> TASK STATEMENT
The lines to reproduce run from the first one below to the line containing "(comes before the", both included. Reproduce them exactly and nothing else.

** EXCERPTED RECORDS follows **

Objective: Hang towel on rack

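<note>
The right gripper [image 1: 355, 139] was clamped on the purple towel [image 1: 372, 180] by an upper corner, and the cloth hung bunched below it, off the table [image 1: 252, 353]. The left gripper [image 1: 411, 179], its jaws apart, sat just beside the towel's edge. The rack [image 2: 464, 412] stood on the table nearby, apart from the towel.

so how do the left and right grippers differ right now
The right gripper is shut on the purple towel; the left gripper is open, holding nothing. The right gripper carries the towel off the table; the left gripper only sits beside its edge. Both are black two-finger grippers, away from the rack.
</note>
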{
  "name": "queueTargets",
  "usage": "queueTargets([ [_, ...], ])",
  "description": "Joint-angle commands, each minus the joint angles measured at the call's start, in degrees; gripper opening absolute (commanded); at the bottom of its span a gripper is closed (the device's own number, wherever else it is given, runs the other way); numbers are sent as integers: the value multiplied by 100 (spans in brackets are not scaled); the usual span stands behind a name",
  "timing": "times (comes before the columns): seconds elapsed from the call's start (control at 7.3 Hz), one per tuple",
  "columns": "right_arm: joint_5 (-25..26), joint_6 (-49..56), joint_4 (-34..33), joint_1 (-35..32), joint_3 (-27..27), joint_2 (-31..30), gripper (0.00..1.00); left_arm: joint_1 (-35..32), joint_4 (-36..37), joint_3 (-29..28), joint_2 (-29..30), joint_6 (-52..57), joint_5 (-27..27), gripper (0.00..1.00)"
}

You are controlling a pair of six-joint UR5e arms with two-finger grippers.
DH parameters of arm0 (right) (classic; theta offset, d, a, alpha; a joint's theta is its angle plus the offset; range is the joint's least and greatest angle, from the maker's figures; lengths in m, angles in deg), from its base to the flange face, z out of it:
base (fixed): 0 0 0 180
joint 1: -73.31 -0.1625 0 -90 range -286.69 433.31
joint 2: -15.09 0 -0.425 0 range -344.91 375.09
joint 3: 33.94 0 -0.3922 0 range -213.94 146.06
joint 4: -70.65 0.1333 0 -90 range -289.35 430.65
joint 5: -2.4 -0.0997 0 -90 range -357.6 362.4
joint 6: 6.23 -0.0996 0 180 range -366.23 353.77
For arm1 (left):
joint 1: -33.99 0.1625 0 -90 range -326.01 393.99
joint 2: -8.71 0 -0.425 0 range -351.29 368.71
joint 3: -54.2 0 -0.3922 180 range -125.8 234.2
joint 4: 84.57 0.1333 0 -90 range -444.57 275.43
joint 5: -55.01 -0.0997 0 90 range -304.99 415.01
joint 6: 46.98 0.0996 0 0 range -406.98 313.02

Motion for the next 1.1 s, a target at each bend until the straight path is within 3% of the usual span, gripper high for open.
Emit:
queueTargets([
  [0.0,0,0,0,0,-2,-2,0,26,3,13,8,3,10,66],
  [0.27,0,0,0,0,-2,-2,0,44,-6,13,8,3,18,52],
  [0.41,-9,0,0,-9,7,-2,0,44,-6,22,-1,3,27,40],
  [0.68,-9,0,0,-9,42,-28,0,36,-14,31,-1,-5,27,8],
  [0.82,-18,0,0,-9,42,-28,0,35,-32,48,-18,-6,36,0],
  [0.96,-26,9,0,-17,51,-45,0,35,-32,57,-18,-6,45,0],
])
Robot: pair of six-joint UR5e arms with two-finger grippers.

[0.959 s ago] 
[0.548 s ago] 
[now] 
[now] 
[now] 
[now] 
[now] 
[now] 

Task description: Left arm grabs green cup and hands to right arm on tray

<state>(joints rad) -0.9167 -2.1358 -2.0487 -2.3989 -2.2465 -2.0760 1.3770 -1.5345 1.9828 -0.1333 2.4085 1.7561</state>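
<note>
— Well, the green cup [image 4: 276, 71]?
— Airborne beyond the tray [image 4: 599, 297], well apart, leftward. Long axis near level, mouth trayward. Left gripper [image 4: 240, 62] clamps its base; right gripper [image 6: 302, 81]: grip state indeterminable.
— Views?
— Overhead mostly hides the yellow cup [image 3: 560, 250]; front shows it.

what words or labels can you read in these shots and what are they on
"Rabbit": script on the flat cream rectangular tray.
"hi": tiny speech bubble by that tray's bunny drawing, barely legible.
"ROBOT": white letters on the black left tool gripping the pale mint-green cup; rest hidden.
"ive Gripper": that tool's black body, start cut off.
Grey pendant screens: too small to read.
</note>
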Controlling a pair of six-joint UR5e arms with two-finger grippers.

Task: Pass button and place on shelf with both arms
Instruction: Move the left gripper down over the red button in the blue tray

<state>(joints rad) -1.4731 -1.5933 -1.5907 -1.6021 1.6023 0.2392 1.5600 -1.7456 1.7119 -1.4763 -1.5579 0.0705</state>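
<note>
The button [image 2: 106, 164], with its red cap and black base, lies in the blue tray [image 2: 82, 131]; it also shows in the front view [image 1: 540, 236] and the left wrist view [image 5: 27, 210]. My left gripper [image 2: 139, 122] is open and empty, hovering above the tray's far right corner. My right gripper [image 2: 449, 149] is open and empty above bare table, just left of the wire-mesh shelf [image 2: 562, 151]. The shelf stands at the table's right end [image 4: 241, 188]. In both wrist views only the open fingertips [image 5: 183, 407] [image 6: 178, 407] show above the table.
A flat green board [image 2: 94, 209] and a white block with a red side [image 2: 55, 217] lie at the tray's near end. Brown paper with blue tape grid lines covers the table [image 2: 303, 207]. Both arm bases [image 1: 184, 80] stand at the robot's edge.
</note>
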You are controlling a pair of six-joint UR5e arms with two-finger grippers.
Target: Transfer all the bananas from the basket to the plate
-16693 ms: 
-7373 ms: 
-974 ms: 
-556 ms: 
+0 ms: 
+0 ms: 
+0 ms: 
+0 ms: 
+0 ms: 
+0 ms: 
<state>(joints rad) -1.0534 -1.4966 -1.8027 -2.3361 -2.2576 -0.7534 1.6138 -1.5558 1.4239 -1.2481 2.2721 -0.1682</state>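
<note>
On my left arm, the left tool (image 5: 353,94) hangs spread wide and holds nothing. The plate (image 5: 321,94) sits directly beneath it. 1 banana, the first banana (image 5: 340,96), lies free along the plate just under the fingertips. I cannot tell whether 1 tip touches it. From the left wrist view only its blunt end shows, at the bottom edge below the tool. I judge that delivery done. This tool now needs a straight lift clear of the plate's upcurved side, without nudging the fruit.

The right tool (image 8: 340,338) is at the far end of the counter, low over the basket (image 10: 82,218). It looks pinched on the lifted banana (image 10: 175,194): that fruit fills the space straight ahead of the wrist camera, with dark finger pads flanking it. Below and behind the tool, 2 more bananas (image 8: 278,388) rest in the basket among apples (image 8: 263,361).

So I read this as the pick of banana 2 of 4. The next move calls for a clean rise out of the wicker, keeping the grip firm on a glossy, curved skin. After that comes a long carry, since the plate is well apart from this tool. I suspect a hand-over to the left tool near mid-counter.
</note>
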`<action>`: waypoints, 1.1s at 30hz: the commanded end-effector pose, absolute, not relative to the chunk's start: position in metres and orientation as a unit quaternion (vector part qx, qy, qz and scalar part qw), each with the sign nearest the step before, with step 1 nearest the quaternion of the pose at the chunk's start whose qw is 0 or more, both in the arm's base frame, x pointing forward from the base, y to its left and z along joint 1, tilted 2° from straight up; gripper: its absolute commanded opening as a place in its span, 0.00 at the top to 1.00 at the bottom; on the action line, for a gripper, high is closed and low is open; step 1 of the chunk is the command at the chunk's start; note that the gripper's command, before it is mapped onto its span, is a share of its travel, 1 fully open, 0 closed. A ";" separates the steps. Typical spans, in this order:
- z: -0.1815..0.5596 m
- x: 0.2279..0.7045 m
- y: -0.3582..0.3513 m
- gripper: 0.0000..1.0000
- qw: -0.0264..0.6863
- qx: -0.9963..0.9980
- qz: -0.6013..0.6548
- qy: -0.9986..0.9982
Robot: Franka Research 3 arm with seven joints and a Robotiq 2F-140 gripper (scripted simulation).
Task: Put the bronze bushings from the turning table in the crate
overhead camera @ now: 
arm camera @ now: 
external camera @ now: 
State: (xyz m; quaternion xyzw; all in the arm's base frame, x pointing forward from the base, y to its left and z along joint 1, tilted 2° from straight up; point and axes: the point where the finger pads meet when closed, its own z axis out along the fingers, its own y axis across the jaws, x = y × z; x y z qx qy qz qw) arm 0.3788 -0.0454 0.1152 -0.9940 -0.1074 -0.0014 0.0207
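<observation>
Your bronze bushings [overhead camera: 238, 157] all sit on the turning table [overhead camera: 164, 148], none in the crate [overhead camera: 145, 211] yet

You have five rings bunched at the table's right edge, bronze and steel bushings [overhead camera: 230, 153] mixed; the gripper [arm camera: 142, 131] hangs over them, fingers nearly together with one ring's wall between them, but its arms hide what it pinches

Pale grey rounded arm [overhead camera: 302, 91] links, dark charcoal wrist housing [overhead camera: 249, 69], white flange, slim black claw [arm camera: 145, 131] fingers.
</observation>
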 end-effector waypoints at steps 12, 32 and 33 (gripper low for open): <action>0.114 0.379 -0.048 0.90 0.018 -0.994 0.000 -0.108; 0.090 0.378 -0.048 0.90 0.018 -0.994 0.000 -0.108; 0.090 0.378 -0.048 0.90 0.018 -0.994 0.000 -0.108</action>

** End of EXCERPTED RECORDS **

> REPLY
Objective: Hang towel on rack

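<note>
The right gripper [image 1: 355, 139] was clamped on the purple towel [image 1: 372, 180] by an upper corner, and the cloth hung bunched below it, off the table [image 1: 252, 353]. The left gripper [image 1: 411, 179], its jaws apart, sat just beside the towel's edge. The rack [image 2: 464, 412] stood on the table nearby, apart from the towel.

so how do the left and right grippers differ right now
The right gripper is shut on the purple towel; the left gripper is open, holding nothing. The right gripper carries the towel off the table; the left gripper only sits beside its edge. Both are black two-finger grippers, away from the rack.
</note>
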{
  "name": "queueTargets",
  "usage": "queueTargets([ [_, ...], ])",
  "description": "Joint-angle commands, each minus the joint angles measured at the call's start, in degrees; gripper opening absolute (commanded); at the bottom of its span a gripper is closed (the device's own number, wherever else it is given, runs the other way); numbers are sent as integers: the value multiplied by 100 (spans in brackets are not scaled); the usual span stands behind a name",
  "timing": "times (comes before the columns): seconds elapsed from the call's start (control at 7.3 Hz), one per tuple",

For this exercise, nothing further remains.